---------- RECORDED DATA ----------

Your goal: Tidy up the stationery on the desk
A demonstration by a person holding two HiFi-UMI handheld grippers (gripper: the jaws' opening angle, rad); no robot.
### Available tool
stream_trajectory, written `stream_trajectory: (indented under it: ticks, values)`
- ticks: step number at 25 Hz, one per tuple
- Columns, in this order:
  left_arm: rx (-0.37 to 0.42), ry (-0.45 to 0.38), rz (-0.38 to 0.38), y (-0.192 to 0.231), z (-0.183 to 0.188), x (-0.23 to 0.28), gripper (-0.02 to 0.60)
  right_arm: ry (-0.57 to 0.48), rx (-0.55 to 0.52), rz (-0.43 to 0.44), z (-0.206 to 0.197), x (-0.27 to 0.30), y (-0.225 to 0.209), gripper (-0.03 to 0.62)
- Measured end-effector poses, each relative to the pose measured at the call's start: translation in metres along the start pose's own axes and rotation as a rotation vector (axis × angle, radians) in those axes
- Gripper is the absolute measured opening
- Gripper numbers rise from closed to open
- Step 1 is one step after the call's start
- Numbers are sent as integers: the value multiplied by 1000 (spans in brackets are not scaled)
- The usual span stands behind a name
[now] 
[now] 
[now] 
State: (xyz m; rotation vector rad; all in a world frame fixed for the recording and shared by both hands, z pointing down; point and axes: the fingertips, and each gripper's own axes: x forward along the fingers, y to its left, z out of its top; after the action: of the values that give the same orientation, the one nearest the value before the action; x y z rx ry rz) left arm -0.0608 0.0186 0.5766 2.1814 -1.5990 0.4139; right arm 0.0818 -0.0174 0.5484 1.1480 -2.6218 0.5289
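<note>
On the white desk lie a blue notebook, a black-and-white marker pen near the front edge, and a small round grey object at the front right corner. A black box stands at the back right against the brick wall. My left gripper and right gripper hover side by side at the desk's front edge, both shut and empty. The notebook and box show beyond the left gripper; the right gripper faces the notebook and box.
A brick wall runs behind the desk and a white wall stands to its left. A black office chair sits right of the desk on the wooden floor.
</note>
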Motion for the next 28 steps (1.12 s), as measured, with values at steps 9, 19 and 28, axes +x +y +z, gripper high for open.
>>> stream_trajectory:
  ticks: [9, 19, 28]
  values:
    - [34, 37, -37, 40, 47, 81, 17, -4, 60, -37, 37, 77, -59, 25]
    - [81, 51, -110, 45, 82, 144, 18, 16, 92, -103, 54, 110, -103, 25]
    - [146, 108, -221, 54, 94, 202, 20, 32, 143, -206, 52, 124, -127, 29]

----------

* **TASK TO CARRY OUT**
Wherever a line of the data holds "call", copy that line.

* **SOLVED EXERCISE**
- Measured end-effector poses, each relative to the pose measured at the call's start: translation in metres along the start pose's own axes and rotation as a rotation vector (axis × angle, radians) in those axes
- Step 1 is one step after the call's start

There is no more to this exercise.